▶ _Data for processing_:

* * *

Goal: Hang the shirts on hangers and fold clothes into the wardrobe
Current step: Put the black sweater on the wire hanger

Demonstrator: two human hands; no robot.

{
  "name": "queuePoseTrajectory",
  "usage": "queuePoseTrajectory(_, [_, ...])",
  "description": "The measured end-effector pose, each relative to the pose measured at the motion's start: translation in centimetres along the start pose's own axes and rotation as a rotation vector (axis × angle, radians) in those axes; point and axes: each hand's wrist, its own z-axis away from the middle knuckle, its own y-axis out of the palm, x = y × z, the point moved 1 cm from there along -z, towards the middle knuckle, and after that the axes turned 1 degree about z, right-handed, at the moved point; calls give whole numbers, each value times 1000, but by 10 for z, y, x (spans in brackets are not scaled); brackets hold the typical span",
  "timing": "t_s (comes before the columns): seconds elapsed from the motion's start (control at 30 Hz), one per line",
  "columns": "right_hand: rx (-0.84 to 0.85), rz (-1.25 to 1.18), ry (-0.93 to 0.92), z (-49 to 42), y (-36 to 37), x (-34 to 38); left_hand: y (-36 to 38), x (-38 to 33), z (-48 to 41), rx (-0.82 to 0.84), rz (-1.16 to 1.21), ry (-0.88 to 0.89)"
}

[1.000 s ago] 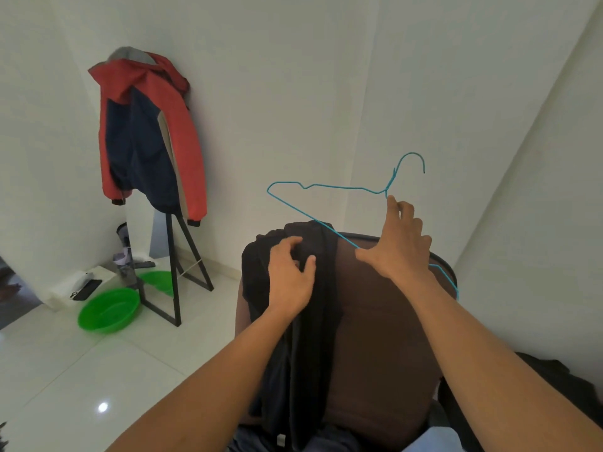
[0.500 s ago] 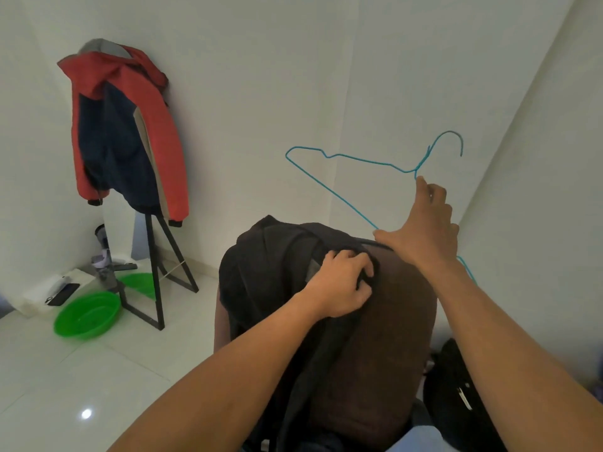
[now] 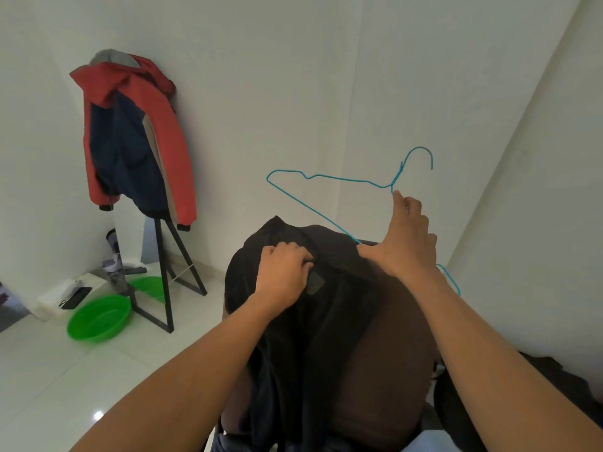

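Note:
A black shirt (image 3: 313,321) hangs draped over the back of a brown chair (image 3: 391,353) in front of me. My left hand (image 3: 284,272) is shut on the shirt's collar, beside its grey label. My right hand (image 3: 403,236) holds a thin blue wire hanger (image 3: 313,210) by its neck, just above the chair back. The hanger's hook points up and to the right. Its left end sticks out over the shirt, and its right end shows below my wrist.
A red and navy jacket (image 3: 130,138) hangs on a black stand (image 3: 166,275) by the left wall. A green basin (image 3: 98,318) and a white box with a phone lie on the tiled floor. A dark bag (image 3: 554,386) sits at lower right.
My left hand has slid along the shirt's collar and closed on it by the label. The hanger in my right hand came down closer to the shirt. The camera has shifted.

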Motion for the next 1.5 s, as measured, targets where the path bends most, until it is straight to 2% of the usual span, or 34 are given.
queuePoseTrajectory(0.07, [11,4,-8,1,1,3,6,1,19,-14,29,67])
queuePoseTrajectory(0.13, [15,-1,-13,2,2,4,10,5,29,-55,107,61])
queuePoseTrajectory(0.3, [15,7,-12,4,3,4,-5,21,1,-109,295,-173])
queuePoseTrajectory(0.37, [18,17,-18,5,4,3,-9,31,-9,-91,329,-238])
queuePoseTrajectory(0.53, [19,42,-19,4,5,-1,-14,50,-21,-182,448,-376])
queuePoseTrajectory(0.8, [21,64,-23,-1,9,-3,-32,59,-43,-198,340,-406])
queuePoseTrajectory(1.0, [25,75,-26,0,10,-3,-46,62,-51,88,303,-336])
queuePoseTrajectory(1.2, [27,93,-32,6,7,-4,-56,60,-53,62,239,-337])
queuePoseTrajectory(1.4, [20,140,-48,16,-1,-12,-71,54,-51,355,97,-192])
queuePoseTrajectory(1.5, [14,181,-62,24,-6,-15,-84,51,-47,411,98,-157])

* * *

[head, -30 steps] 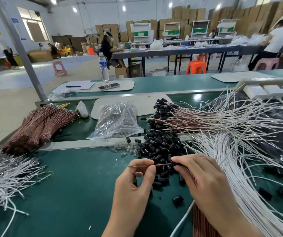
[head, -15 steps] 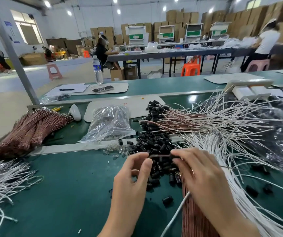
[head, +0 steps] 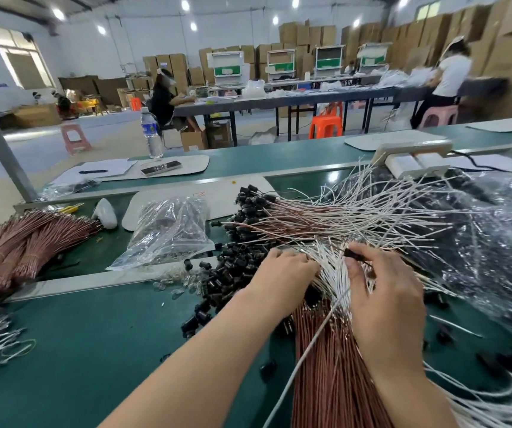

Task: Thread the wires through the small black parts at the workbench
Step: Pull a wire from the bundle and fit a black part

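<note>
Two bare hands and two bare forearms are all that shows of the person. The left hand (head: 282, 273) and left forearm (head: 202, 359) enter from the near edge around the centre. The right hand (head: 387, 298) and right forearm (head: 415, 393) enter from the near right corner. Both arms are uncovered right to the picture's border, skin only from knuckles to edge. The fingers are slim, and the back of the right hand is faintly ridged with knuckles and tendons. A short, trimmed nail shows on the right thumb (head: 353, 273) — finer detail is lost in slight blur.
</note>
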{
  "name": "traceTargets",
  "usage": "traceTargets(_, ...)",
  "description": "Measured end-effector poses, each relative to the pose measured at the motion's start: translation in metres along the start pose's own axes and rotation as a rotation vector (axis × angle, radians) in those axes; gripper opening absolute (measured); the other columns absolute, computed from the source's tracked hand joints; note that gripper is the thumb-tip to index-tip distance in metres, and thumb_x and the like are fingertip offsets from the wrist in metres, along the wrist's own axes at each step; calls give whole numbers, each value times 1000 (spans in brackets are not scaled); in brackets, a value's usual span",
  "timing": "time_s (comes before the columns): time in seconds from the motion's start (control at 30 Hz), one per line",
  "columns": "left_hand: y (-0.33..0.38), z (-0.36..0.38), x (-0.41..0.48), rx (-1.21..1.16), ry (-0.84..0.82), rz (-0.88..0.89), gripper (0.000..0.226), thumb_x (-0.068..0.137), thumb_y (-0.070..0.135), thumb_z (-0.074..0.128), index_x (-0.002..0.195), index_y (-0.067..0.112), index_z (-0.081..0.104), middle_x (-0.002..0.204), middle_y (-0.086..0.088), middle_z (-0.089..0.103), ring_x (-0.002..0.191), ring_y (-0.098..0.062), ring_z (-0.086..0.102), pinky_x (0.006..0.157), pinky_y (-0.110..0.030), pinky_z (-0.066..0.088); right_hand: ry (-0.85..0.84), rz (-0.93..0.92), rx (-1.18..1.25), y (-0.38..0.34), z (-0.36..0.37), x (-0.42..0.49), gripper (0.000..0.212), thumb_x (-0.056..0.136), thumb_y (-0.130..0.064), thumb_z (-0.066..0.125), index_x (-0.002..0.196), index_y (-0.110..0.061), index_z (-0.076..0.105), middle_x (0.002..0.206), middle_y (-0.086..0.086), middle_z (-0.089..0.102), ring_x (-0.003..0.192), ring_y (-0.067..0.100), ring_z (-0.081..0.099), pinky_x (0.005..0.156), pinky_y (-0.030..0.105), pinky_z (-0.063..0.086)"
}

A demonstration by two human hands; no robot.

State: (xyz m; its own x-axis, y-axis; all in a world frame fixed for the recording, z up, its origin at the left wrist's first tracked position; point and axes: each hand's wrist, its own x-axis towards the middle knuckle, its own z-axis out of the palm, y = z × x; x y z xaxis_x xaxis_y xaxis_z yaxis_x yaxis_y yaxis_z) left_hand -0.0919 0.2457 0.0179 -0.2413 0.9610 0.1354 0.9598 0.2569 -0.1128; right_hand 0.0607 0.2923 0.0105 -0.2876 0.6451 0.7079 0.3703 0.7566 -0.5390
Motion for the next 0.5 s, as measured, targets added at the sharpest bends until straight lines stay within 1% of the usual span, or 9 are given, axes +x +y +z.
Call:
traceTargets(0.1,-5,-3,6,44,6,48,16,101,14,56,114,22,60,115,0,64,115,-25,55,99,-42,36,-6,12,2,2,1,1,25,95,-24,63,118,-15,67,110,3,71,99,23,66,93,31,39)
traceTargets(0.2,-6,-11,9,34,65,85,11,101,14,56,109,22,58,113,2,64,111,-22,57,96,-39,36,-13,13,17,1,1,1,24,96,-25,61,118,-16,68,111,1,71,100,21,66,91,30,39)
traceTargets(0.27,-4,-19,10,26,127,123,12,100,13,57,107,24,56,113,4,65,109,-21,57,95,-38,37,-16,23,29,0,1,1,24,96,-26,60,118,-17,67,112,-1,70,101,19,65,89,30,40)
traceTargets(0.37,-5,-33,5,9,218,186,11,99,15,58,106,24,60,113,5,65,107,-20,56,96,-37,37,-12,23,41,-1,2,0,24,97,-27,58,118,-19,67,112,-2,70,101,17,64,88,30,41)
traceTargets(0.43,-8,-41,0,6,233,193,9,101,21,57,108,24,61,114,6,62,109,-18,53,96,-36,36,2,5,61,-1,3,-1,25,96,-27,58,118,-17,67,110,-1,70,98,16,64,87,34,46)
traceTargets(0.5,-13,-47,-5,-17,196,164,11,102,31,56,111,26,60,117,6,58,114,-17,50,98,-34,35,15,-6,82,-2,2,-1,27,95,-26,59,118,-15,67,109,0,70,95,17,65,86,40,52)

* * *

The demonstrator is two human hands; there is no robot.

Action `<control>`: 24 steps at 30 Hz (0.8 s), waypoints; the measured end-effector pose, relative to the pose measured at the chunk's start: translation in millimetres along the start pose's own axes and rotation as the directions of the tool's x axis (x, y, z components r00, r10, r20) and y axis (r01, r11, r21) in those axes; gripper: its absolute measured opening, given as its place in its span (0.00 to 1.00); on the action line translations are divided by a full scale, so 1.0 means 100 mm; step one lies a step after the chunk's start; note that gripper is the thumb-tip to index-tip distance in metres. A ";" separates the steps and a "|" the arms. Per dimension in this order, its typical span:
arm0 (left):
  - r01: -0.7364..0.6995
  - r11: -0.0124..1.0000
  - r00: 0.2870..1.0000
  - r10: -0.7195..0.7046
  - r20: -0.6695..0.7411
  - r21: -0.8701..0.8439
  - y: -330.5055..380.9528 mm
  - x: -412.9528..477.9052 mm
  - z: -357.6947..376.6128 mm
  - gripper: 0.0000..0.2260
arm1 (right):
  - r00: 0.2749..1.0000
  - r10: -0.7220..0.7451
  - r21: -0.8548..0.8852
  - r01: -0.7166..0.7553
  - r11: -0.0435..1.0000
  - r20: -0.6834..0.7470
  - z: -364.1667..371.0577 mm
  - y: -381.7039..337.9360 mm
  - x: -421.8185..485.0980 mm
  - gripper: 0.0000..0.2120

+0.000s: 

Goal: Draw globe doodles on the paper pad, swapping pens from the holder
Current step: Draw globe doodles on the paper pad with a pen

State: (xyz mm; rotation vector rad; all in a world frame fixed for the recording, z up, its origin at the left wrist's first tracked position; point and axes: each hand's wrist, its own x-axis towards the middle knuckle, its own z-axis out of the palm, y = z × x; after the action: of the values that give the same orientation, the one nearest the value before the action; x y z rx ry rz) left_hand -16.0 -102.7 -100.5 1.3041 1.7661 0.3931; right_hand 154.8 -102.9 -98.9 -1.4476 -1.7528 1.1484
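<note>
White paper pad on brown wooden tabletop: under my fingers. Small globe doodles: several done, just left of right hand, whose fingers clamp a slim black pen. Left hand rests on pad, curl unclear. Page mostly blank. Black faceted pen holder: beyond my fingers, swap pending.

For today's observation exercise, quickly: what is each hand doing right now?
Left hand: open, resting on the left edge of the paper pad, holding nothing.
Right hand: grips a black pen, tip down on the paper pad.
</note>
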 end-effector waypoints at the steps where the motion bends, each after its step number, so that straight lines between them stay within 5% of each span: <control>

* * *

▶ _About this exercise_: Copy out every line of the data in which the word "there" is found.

▶ _Solution below_:
  "description": "The measured end-effector pose, each relative to the pose measured at the motion's start: translation in centimetres along the start pose's own axes and rotation as a rotation vector (axis × angle, radians) in those axes; point and axes: each hand's wrist, its own z-axis away from the middle knuckle, its own y-axis out of the palm, x = y × z, the point moved 1 cm from there along -z, towards the middle knuckle, and after that the axes turned 1 degree about z, right-handed, at the moved point; calls give whole numbers, each value times 1000, but by 10 for z, y, x (spans in brackets are not scaled); brackets hold the typical span",
The demonstrator is two human hands; there is no robot.

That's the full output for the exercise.